A.I. Pioneer Yoshua Bengio Warns About A.I. Models’ ‘Self-Preserving’ Ability | At Davos, Bengio raised the alarm over "very strong agency and self-preserving behavior" in A.I. systems.

Futurology

A.I. Pioneer Yoshua Bengio Warns About A.I. Models’ ‘Self-Preserving’ Ability | At Davos, Bengio raised the alarm over “very strong agency and self-preserving behavior” in A.I. systems.

January 25, 2025

1 Comment

MetaKnowing on January 25, 2025 7:59 pm

“We are on a path where we’re going to build machines that are more than tools, but that have their own agency and their own goals—and that is not good,” Bengio said.

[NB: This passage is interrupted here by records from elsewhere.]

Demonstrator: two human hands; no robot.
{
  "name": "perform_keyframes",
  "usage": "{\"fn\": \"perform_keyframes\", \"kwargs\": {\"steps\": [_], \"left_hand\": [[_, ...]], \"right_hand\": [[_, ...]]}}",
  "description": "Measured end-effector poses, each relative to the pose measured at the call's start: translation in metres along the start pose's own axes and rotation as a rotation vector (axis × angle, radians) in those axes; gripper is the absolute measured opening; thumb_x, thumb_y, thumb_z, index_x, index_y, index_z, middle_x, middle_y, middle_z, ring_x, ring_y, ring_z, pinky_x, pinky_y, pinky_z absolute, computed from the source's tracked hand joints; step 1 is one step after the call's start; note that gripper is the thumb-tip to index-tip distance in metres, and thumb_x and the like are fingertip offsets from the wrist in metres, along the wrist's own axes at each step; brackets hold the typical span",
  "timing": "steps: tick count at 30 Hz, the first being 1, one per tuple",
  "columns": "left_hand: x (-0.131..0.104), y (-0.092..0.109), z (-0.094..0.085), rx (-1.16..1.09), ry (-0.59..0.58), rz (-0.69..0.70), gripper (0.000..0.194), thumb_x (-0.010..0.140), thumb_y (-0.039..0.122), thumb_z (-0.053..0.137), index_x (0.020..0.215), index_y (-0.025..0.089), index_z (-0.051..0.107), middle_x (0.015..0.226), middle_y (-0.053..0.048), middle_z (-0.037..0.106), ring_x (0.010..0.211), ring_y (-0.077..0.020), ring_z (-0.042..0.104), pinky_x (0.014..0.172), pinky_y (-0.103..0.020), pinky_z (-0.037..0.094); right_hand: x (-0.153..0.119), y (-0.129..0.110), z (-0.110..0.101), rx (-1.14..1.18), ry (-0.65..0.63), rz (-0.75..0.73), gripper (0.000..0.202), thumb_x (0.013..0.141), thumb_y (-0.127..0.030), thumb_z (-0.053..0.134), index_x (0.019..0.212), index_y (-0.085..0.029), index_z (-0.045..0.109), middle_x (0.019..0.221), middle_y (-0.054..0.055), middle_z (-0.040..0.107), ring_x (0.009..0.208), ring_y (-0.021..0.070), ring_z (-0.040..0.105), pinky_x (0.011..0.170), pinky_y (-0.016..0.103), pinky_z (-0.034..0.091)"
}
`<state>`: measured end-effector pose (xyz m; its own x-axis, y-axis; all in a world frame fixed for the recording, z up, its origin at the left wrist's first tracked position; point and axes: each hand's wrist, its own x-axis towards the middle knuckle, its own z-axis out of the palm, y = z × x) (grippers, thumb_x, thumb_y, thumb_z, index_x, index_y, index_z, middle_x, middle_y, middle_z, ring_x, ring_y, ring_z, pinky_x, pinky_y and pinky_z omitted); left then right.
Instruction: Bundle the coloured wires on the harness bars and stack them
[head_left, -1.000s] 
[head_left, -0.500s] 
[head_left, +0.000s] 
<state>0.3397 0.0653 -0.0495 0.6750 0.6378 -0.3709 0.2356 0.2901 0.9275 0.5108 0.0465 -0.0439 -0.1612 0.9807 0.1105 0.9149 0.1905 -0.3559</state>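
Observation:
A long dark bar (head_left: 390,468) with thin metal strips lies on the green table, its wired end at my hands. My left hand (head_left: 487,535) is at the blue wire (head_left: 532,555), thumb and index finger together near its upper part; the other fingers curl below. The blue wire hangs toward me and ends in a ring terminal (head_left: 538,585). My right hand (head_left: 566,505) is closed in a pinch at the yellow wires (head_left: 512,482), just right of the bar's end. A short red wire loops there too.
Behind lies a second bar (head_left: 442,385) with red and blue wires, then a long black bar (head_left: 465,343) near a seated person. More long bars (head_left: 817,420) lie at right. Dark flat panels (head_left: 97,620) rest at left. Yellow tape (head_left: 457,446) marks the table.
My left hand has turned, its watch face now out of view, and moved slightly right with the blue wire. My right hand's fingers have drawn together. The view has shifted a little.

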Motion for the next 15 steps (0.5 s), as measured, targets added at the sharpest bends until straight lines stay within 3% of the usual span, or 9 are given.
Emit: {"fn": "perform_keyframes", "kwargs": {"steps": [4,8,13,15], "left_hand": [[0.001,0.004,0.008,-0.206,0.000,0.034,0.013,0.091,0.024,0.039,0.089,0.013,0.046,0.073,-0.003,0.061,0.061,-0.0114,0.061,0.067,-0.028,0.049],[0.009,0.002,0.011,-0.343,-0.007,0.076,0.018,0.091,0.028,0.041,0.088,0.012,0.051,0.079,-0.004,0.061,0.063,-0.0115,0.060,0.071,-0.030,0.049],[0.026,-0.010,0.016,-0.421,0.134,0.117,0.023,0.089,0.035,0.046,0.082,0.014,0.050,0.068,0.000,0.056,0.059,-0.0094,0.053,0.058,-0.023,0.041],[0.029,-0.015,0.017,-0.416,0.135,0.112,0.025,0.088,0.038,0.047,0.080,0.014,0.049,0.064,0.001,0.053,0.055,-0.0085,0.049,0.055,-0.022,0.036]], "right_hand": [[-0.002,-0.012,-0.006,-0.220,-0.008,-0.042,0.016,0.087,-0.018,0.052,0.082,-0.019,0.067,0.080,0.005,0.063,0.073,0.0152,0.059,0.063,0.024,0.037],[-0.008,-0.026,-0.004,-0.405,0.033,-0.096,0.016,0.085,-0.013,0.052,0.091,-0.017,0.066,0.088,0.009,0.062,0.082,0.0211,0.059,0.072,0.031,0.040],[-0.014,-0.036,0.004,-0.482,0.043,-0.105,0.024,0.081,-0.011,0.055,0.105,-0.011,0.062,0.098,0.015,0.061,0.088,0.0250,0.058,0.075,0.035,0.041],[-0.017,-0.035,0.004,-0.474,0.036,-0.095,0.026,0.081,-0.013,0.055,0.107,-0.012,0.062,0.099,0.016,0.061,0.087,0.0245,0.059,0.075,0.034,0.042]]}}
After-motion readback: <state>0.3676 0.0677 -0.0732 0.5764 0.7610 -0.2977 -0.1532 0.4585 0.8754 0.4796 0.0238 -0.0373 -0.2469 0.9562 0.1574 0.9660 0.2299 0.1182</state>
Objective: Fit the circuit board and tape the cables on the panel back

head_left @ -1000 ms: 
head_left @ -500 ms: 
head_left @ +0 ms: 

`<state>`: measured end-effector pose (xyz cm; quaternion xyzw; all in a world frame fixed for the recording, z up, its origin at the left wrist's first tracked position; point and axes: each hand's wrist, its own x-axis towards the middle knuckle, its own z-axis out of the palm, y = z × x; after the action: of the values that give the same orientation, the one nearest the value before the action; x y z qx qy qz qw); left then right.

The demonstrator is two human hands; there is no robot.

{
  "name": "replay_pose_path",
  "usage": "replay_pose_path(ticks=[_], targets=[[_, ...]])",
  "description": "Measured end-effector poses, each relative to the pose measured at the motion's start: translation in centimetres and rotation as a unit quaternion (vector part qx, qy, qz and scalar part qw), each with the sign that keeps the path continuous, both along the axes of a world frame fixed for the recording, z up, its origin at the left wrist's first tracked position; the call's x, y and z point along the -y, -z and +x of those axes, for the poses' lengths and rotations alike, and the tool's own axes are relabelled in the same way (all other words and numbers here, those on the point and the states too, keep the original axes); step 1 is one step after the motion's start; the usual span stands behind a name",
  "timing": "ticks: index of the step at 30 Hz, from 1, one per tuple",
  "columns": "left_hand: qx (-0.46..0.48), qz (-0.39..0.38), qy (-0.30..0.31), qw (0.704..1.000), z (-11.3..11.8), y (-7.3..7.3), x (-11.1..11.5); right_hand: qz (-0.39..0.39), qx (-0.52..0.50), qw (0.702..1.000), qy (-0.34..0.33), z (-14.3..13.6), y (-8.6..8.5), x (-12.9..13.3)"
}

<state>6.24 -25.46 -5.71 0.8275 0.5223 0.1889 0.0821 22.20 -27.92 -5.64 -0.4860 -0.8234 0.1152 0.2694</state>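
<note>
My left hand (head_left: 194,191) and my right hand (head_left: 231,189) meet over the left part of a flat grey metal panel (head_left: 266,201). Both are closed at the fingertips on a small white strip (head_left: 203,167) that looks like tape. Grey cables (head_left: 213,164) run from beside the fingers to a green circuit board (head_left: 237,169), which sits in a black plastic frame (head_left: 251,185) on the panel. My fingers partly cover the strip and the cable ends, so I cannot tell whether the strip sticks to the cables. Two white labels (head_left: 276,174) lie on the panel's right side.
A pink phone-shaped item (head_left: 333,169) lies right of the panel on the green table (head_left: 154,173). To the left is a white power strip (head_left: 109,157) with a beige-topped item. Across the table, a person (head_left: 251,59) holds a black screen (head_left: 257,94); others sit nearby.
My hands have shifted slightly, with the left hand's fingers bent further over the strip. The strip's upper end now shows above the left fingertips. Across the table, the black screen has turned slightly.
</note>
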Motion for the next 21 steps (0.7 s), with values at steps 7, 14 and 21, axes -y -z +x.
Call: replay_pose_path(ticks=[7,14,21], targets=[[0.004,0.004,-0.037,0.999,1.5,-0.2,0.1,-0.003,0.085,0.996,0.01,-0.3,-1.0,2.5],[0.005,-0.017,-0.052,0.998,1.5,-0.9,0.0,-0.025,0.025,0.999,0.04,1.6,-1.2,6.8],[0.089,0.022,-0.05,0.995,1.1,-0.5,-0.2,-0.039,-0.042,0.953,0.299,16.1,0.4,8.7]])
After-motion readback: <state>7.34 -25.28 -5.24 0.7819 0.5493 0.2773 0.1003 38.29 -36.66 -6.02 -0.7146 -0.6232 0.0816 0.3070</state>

“A study from OpenAI and the A.I. safety organization Apollo Research found that leading A.I. models can engage in “[scheming](https://www.apolloresearch.ai/research/scheming-reasoning-evaluations)” to hide their true objectives from humans while working to achieve their own goals. This behavior can range from disabling a model’s “oversight mechanisms” to faking its alignment with users, said the researchers.

OpenAI’s o1 model, for example, attempted to deactivate its oversight mechanism 5 percent of the time when it was told it would be shut down when acting on a particular goal, the study found.

On data processing tasks where its goals were misaligned with users, it subtly manipulated data to further its own goal in nearly one out of every five cases. And when confronted over such actions in follow-up interviews, the model was observed either denying its behavior or offering false explanations 99 percent of the time.

“These were not programmed,” said Bengio of A.I.’s self-preserving actions. “These are emerging for rational reasons because these systems are imitating us.”

“Right now, science doesn’t know how we can control machines that are even at our level of intelligence, and worse, if they are smarter than us.”